Forgive your stylist – Sleeping Beauty as a West End drag panto at the Harold Pinter Theatre

Heading to a drag panto is almost a logical action between Christmas and New Year celebration, embracing both glam, silliness and good spirits: Everyone can be in drag, everyone can be a panto dame, non-binary and cis performers alike – drag is no longer a boys-only club. And everyone is welcome who can embrace smutty scurrilous jokes adult (age guidance 16+) about pricks, missing watches, the royal family and Brexit. Here, at Sleeping Beauty in the drag panto edition, all famous boos turn into boobs, heckles are being fully embraced by the ensemble and self-ironic claims like “Three years of acting school for this xxx”, “I xxxking hate panto”, responded by “…and panto hates you” are guaranteeing roaring laughter and applause from the adult audience. 

A very funny cast, even if you don’t follow the drag races on TV

Visually supported by a disco ball, a mobile fog machine, sparkling tights and a confetti canon, it is this self-irony which makes the evening a very heart-warming affair: No one takes themselves, their scene, industry or genre seriously –  proudly not.
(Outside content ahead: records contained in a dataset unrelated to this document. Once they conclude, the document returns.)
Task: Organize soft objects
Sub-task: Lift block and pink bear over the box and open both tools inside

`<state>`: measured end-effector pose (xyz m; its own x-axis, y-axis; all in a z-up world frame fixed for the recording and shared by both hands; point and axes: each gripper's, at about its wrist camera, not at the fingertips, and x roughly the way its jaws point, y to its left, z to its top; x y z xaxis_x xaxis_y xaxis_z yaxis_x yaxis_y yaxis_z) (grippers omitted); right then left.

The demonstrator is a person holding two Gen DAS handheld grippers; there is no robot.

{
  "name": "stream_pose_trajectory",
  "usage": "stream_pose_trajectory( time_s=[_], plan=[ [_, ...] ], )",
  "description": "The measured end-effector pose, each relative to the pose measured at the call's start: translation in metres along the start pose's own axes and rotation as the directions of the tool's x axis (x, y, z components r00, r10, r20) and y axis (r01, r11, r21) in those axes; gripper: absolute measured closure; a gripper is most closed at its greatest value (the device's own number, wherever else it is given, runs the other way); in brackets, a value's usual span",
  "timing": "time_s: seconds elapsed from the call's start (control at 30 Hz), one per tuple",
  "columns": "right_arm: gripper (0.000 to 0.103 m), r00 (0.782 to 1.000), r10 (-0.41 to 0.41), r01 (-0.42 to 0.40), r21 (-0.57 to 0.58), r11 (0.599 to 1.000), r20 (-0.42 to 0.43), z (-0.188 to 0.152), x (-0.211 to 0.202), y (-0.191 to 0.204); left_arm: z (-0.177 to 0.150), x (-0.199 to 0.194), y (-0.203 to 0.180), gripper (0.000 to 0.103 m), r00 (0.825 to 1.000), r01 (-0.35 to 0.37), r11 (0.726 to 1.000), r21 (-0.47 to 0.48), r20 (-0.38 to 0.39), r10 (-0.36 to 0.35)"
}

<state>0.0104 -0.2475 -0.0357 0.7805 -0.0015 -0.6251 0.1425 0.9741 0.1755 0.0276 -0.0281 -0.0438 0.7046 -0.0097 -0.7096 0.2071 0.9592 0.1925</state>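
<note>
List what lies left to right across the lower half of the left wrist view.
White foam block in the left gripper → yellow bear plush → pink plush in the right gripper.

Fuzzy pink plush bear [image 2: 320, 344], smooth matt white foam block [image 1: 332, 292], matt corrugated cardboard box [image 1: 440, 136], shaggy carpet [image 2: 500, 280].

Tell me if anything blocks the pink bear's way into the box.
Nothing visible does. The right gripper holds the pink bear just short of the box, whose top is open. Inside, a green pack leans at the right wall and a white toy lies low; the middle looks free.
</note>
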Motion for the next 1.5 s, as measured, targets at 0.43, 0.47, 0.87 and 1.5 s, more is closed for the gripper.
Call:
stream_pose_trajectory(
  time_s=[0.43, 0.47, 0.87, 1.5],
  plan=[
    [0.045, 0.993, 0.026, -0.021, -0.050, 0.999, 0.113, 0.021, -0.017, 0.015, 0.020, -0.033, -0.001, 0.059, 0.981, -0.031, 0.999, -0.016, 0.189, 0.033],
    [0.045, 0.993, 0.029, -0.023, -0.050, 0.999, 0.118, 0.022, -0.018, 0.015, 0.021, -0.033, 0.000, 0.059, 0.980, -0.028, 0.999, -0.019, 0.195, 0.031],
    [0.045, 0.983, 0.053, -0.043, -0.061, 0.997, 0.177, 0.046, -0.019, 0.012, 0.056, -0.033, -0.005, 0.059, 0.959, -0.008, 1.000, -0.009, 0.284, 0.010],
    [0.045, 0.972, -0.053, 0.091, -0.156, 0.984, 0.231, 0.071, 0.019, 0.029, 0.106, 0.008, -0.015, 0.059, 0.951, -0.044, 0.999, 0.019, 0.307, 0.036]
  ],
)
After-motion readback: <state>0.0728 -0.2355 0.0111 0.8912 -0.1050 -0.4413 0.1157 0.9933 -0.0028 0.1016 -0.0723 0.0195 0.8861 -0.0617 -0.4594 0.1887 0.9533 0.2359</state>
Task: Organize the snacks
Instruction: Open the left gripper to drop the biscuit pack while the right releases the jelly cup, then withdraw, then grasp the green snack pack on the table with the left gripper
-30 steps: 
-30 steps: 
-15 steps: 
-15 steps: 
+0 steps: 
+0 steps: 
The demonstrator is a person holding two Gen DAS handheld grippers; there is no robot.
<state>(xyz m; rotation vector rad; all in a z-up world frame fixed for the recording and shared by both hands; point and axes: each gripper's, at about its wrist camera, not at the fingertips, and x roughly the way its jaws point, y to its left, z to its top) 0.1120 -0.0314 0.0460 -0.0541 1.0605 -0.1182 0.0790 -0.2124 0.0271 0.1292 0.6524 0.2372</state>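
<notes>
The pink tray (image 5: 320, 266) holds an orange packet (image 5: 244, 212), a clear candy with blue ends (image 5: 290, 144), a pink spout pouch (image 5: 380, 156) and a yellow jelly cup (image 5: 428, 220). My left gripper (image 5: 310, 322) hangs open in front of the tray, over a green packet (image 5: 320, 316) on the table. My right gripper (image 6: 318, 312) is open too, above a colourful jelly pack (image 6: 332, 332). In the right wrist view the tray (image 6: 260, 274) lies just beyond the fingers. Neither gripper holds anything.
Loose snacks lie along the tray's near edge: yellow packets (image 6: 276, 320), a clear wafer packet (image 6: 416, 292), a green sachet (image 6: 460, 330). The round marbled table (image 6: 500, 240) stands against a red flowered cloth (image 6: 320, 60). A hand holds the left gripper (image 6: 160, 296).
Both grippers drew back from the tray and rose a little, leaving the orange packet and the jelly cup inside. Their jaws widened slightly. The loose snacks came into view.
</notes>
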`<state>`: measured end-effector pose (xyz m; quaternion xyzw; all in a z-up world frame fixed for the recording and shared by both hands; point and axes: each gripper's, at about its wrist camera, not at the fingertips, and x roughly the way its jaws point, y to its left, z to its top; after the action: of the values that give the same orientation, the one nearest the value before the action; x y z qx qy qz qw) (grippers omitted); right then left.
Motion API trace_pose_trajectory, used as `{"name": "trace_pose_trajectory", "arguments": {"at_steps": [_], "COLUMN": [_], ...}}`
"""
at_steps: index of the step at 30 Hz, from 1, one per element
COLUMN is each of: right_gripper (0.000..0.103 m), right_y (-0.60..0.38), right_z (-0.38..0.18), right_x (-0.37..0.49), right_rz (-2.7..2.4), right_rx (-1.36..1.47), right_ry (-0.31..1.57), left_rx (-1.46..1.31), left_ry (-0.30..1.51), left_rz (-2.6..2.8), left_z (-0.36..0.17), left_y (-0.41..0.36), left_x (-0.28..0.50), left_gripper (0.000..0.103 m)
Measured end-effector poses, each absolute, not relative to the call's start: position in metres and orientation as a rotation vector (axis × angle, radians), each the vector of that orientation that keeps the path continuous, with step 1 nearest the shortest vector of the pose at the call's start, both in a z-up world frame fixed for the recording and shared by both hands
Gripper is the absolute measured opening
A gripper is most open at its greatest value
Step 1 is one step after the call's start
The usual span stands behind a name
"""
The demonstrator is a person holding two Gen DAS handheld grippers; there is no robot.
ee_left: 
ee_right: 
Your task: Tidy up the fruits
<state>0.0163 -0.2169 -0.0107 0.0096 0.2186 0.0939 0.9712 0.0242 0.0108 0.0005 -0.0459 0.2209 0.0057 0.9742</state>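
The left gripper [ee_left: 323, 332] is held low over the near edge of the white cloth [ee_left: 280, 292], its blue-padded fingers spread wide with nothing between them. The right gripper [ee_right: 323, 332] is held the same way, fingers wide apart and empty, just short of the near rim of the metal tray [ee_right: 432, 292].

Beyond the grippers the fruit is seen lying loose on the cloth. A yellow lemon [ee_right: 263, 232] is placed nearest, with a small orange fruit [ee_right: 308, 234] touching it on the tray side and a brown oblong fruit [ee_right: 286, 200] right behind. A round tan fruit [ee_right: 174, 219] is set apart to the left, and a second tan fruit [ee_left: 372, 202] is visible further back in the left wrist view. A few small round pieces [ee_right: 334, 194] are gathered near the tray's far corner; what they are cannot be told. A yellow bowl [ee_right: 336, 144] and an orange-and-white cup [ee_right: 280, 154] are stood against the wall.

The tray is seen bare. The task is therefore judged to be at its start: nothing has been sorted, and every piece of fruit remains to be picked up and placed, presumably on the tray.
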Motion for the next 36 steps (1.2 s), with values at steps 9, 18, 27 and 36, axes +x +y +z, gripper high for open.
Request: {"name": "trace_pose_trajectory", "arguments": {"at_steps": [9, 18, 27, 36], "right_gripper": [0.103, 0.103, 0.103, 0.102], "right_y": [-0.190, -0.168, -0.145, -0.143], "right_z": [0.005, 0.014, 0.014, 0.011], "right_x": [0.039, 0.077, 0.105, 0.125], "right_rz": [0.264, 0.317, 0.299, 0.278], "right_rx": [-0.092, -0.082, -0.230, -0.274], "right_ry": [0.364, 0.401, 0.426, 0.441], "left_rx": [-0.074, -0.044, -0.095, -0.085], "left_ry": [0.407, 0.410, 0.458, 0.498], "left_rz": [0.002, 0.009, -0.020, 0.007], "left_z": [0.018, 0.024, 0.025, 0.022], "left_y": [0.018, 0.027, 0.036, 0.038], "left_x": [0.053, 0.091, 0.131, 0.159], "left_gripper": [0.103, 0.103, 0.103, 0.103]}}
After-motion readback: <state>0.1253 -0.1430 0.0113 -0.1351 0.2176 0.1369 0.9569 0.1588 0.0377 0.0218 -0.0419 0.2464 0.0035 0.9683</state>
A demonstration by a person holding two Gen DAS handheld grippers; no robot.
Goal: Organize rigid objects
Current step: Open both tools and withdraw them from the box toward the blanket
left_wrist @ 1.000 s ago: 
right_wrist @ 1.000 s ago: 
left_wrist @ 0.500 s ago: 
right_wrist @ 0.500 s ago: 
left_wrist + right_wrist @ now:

Broad hints are made towards the upcoming WhatsOnStage Awards, on Glamazon Prime shopping and whatever phase you are in your life, on the emphasis of setting borders well in advance. After all, Charles Perrault‘ fairytale has been used as an example of the importance of consent globally during the last decade over and over again. Otherwise, this staging is not caring too much about its 1600s literature roots (but a joke has been left out on the tale’s original title The Sleeping Beauty In The Wood. And let’s wait until someone finds out about the name of the Princess’s lapdog in its original text); just the pastel-coloured princess Booty, pardon, Beauty falls asleep after having opened a sinister gift from a long lost family member, after an array of bachelorette party hit presents, prepared during a filthy, rephrased performance of 12 Days Of Christmas.

West End glamour anyone?

Yes, singing along is encouraged and the audience joyfully joins cheering and clapping. We could have started right from the beginning: Karaoke favourites from KylieP!nk and the Eurythmics all made it on the play list – and of course, Sweet Dreams is a very suitable choice. But I am not too sure about the clapping up here in the Royal Circle at the Harold Pinter Theatre, a feeling is shared with fellow theatre goers tonight. Not out of standing ovation fatigue but because we can hear the building creaking. Eloquently described as three tiers of horseshoe-shaped balcony on Wikipedia, it would be quite a fall, and and having just learned that the venue was built in only six months, well… not too much action up here please. On stage nevertheless the cast which beats the role names easily with their own colourful stage names, is doing a fabulous job on including each performer and their stage hands, and everything else the queer alphabet soup offers in 2023. The moral might not rhyme but gives clear life-choice guidelines to everyone: “Forgive your stylist. Use your energy for the better good.” And “Wear more heels”. Where are the cowboy hats stating these in rhinestones? I’d buy one.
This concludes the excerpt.